2/22/2013

Rural America Told To 'Suck It'

It is no surprise to anyone not living in an urban area that there is a disconnect between those of us living in rural areas and those living in “the big city.”

This disconnect is causing increasing friction between cityfolk and those of us in flyover country. The needs of the urban areas are becoming paramount while the rest of us have to 'suck-it-up' and be ignored by the urbanites.

Much of this disconnect can be seen in the electoral map of the last presidential election. The granularity of each map changes the perception of who voted for Obama and who voted for Romney. At a state level, it looks like the states for Obama and Romney were split roughly even. But at a county level the map displays a sea of red with some urban islands of blue. So in effect those blue islands affect the rest if the red areas. The voices of those in the red areas are drowned out by those living in the urban blue areas. In effect, we countryfolk are being ignored and the wants and needs of the cityfolk are the only ones being addressed...at least until problems in the rural areas start affecting the urban areas. Then and only then does attention turn towards us until the crisis passes and we disappear from the perceptions of cityfolk. This continuing split isn't healthy for the country and in the end will cause problems for everyone.

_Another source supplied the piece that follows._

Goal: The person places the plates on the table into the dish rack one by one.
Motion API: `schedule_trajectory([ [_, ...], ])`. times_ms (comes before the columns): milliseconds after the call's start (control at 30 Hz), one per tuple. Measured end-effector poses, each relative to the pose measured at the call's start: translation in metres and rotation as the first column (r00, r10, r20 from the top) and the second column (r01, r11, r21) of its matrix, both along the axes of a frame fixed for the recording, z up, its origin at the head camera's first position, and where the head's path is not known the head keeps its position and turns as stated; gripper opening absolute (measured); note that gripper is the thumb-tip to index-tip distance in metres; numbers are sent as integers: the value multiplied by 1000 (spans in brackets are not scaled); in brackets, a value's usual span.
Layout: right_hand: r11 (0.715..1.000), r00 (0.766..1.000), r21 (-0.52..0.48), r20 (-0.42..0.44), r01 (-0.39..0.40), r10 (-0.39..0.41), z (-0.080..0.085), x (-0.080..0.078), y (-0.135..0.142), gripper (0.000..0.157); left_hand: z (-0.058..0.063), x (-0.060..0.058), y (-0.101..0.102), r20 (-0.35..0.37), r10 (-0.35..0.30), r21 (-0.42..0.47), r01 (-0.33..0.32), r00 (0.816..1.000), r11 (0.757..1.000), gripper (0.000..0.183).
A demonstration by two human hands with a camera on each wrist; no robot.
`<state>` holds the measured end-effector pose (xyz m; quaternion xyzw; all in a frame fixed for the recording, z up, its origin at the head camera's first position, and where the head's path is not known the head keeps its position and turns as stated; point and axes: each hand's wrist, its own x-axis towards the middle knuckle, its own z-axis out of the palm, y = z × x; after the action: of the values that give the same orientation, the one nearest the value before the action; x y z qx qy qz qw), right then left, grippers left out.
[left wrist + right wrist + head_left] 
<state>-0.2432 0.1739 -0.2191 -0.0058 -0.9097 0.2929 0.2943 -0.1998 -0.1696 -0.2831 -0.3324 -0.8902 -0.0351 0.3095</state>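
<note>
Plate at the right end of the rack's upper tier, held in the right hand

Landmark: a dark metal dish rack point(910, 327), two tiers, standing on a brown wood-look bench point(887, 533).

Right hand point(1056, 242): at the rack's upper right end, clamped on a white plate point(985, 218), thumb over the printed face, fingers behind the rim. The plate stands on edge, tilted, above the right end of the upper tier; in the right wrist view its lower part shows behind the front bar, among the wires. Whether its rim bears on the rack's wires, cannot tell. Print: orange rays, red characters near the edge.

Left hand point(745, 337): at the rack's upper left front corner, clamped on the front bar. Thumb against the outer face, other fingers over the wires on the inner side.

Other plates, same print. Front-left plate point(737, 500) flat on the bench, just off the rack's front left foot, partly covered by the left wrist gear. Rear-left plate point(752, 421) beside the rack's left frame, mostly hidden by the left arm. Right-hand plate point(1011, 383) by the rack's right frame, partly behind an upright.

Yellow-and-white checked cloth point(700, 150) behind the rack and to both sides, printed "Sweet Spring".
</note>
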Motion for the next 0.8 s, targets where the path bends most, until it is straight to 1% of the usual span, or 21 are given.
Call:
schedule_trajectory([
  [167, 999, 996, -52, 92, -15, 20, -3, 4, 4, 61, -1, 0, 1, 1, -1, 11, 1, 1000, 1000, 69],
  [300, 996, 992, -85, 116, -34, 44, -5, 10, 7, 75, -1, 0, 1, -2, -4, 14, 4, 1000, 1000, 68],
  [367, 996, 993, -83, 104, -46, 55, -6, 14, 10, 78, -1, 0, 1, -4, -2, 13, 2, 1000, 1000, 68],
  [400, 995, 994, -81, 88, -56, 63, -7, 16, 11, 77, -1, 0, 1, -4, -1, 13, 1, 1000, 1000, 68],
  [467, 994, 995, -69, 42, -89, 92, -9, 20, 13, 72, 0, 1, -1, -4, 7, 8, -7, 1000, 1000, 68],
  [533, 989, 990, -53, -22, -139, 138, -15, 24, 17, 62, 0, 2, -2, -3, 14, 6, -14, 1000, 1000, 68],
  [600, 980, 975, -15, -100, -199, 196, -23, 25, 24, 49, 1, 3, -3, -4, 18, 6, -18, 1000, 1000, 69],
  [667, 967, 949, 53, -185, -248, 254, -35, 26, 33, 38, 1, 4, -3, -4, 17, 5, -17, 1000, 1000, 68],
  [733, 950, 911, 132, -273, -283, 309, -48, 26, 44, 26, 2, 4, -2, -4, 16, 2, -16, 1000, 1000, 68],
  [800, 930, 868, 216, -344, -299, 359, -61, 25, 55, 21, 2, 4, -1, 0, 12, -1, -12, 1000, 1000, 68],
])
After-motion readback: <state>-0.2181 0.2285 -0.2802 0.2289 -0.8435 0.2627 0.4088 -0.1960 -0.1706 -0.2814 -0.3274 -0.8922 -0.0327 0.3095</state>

With each passing election, rural and small town Americans have ever less influence on their state and national governments and ever declining control over the governance of their own communities. Their lives are increasingly controlled from distant state capitals and from the even more distant Washington, D.C., by politicians with little incentive to pay attention to their country cousins. To some extent, their disenfranchisement is the inevitable result of a century of urbanization and economic centralization. But the erosion of self-governance in rural America is also the result of a generally well intentioned but simplistic understanding of democracy and the associated elimination of institutional protections of local democratic governance.

Two ideas have been central to this effective disenfranchisement of rural America. First, that one person/one vote is an inviolable principle of democratic government under the United States Constitution. Second, that the winners of elections owe allegiance only to those who voted for them, no matter how close the margin of victory.

One of the biggest problems with this disconnect is that problems in the rural areas are addressed as if they are urban problems and urban solutions are applied. But something that works fine in the city won't necessarily work in the country. And what's worse, is even if the proper solution is applied, what works in one part of the country won't necessarily work in another part. But the big city folk don't seem to be able to comprehend this truth. On top of that this disconnect is even worse within the Beltway, with the politicians and bureaucrats believing that the metro Washington DC area is no different than the rest of the country. If only that were true (and only if Washington were more like the rest of the nation rather than the other way around).

Can this schism be healed? I don't know, but if it isn't bigger problems will arrive, dividing the country even more than it is.